- **WHAT YOU SHOULD DO**
Return each line of the records below in which the string "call" turns up.

::::::

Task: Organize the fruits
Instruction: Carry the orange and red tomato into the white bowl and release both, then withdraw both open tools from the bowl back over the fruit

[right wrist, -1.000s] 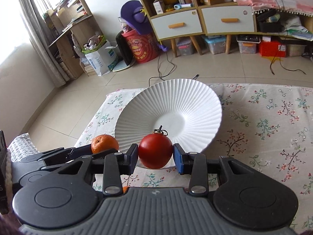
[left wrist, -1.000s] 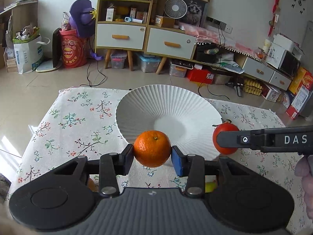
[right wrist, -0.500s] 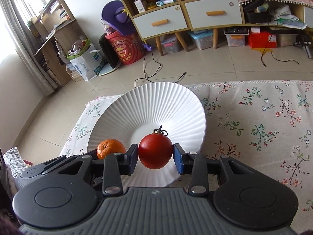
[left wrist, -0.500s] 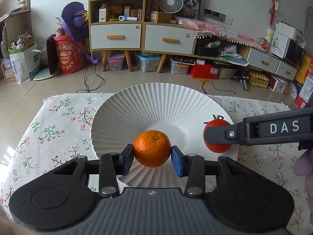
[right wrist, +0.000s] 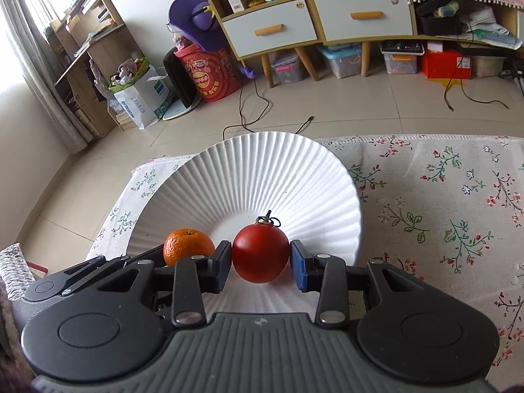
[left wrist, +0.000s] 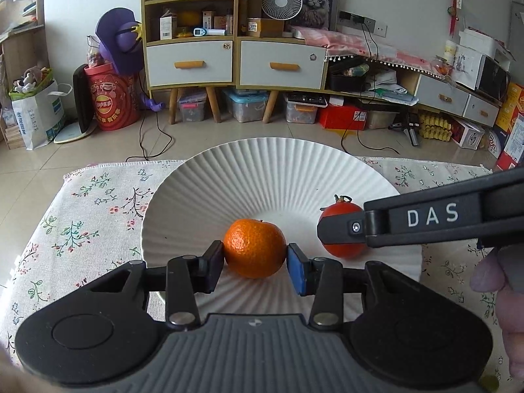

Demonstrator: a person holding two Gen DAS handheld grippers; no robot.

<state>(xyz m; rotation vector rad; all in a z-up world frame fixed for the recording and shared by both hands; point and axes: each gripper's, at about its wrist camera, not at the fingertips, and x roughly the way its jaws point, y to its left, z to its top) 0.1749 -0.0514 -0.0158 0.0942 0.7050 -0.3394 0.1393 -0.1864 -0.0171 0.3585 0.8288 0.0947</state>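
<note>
A floral cloth (right wrist: 442,196) covers your table, with a white ribbed plate (left wrist: 271,170) on it. Your left claw (left wrist: 255,262) is clamped on the orange (left wrist: 253,247) over the plate's middle; your right claw (right wrist: 260,263) is clamped on the tomato (right wrist: 260,252) just beside it (stem up), also over the plate.

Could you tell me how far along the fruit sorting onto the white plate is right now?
Nothing released yet. The left gripper holds the orange and the right gripper holds the tomato, both low over the white plate. Left: opening both grippers.
</note>
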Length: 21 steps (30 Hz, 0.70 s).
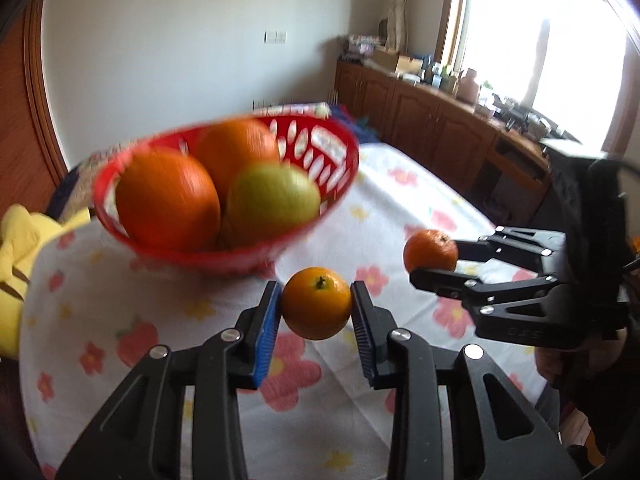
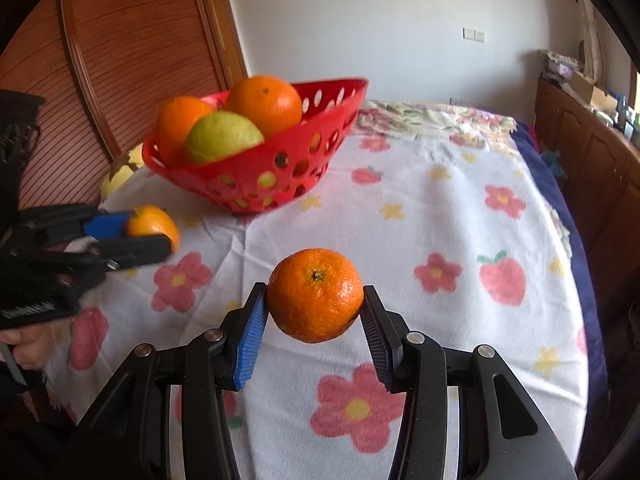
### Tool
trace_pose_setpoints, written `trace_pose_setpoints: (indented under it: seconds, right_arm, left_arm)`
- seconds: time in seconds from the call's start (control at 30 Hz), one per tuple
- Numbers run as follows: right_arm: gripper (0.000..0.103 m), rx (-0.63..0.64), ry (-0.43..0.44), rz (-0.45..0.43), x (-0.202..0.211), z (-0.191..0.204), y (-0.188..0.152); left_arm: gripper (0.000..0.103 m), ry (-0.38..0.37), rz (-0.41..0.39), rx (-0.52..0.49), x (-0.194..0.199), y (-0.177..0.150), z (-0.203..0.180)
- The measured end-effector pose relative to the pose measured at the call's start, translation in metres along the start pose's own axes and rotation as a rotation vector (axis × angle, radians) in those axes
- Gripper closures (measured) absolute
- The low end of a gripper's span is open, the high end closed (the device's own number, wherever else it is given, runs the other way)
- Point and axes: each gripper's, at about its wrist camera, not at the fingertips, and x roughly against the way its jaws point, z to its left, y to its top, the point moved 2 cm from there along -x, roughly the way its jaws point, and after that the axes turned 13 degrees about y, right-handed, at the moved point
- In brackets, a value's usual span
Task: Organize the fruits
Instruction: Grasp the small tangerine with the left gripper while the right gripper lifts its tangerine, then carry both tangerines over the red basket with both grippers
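A red perforated basket point(image 1: 340, 160) point(image 2: 344, 108) stands on the flowered cloth and holds two large oranges point(image 1: 168, 200) point(image 2: 264, 98) and a green fruit point(image 1: 274, 194) point(image 2: 222, 136). My left gripper point(image 1: 316, 304) is shut on a small yellow-orange mandarin point(image 1: 316, 302) just in front of the basket; the same gripper point(image 2: 160, 236) and its mandarin point(image 2: 152, 222) show at the left of the right wrist view. My right gripper point(image 2: 314, 300) is shut on a darker mandarin point(image 2: 314, 294), held above the cloth; that gripper point(image 1: 434, 258) and fruit point(image 1: 430, 250) show at the right of the left wrist view.
The white cloth with red flowers point(image 2: 440, 220) covers the table. A yellow object point(image 1: 20, 248) point(image 2: 120, 172) lies at the table's left edge beside the basket. A wooden panel point(image 2: 132, 48) stands behind the basket. Wooden cabinets point(image 1: 420, 120) run along the right wall.
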Motion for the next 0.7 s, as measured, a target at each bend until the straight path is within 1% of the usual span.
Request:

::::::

- **ANSWER TO THIS EXERCISE**
- seconds: time in seconds from the call's start (control at 30 Hz), one per tuple
- The measured end-effector pose relative to the pose measured at the call's start, translation in metres along the start pose's own axes and rotation as a rotation vector (axis × angle, radians) in those axes

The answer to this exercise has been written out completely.